Someone at Google has a good eye for cool apps. The company Clever Sense barely got its fascinating recommendation app Alfred out the door before Google
came a-knocking to acquire the company, the two parties announced yesterday.
Alfred is a recommendations app that is based on what the company calls a Serendipity Engine. It not only reads
your location and other people’s ratings of nearby eateries and night spots -- it also layers onto this your own interests as shown through interactivity on social networks like Facebook and
Twitter. In other words, the app defines context not only by location but by the person in that location. Indeed, get ready for the mobile keyword of 2012: CONTEXT.
When you first start
Alfred, it initiates a contextually aware teaching session asking you to declare some favorite local spots for different meals. It has an extensive database of local spots, so it prompts you with
suggestions. It will even note when you have tagged a place in Facebook and then prompt you later to ask for a rating. In other words, the app is intelligently and courteously following your tastes
and interests to build a profile that informs its suggestions.
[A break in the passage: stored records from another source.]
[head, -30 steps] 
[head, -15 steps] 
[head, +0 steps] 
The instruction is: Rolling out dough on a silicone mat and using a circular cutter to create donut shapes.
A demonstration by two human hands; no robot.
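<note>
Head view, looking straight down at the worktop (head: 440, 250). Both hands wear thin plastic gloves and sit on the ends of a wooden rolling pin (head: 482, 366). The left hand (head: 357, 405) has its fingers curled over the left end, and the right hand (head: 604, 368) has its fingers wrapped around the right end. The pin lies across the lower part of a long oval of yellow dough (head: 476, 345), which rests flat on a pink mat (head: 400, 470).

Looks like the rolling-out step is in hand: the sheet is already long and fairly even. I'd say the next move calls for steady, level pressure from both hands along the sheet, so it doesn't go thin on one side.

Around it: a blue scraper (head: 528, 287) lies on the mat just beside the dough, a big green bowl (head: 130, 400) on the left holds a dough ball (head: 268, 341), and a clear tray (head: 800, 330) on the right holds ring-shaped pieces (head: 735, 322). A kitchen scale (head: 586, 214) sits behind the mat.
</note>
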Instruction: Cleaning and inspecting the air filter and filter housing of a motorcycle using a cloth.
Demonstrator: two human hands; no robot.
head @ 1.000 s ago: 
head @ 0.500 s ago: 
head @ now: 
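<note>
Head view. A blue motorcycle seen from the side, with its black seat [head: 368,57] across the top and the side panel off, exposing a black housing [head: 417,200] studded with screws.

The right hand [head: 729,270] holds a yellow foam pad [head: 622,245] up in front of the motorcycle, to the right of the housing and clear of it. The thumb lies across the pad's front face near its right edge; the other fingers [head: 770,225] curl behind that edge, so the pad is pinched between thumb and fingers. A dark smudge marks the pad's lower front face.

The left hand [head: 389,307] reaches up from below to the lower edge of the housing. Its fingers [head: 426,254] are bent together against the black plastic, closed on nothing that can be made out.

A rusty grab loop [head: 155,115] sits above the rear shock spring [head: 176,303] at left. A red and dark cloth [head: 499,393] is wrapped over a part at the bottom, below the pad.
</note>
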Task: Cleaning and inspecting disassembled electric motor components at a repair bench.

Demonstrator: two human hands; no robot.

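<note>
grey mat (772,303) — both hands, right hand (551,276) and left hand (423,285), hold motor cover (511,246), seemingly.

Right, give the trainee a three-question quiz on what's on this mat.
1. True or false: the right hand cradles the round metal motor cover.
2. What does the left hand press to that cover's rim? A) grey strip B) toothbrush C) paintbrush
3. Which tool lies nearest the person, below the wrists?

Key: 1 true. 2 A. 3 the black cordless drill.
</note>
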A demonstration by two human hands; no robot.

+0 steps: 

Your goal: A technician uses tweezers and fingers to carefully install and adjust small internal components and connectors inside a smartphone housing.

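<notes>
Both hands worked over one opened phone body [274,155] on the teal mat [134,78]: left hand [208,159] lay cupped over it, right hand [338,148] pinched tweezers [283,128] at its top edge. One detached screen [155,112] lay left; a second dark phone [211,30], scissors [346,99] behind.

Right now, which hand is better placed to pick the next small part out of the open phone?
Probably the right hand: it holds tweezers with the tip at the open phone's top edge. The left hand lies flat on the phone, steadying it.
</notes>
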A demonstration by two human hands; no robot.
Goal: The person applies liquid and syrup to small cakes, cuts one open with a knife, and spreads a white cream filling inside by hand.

It does so in a way that succeeds in avoiding the creepy factor because it is always clear about what it is doing: refining the value
of the app for your benefit.
The interface is fun, with the Alfred character taking the form of a mustachioed hotel bellhop bell, and the results are among the best designs I have seen in a
local recommendations app. Click into one of the suggestions and you get a tabbed selection of menus, recent tweets and posts with meal suggestions and warnings and any photos the app finds. The
app even makes the recommendation system more transparent by giving you a percentage likelihood that its suggestion matches your tastes -- and an explanation for why it thinks you will like
this.
This is where a next key battleground will be in 2012. The critical differentiator will be how we define “context” in terms not only of what resources are in an area --
but who is searching, in what mode, at what time of day, and even what other events occurred in their everyday lives. Everyone will be looking to craft what I would call the valet effect: mobile
functionality that anticipates wants and needs.